- _What needs to be done_: Below are some records; output exactly the lines from the line with "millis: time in" to the line with "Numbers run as", both ends kept, and nothing more.

- _Study material_:
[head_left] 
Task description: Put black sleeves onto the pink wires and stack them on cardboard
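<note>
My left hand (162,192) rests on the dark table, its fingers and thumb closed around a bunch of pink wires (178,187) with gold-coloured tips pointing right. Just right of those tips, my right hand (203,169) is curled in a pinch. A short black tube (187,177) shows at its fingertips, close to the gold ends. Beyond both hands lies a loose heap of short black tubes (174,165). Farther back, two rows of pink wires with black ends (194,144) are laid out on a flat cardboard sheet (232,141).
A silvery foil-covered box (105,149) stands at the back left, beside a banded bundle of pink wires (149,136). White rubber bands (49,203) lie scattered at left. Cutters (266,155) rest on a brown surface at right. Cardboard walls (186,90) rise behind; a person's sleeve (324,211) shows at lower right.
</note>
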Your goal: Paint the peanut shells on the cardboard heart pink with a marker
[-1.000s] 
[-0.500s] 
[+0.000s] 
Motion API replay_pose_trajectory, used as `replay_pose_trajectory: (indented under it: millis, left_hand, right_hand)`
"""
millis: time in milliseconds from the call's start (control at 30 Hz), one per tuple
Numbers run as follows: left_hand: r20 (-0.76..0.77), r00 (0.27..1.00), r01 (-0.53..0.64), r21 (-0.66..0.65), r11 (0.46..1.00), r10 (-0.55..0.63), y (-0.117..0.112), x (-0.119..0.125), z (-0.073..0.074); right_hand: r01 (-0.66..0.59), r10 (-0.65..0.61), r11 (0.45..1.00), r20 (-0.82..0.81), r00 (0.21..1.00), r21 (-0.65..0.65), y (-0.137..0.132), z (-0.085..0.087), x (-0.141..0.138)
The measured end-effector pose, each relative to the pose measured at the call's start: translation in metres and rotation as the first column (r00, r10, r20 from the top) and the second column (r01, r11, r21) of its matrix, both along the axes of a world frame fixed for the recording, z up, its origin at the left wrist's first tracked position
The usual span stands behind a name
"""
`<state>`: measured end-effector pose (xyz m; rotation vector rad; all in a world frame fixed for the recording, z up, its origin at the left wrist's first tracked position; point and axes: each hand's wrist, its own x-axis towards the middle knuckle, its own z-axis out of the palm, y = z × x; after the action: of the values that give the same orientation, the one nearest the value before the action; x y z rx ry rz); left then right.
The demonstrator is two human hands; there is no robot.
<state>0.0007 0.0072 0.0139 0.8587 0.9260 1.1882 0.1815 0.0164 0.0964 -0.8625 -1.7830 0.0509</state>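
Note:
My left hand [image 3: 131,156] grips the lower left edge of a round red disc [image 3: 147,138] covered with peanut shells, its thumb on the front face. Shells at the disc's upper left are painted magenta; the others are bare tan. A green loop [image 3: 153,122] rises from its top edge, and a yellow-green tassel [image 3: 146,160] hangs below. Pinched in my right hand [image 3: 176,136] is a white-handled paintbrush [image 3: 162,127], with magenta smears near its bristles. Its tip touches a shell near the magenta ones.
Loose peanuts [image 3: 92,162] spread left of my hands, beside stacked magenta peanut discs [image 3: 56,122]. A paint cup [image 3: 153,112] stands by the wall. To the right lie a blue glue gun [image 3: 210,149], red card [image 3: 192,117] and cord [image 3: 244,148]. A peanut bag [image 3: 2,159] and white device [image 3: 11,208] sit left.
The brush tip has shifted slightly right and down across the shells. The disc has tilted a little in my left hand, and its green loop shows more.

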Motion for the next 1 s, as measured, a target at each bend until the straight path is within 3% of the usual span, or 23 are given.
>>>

- _Answer area_:
millis: time in milliseconds from the call's start (control at 30 Hz), one per tuple
Numbers run as follows: left_hand: r20 (-0.76..0.77), r00 (0.27..1.00), r01 (-0.53..0.64), r21 (-0.66..0.65), r11 (0.46..1.00), r10 (-0.55..0.63), y (-0.117..0.112), x (-0.119..0.125), z (-0.073..0.074); right_hand: r01 (-0.66..0.59), r10 (-0.65..0.61), r11 (0.45..1.00), r20 (-0.82..0.81), r00 (0.21..1.00), r21 (-0.65..0.65), y (-0.137..0.132), z (-0.085..0.087), x (-0.141..0.138)

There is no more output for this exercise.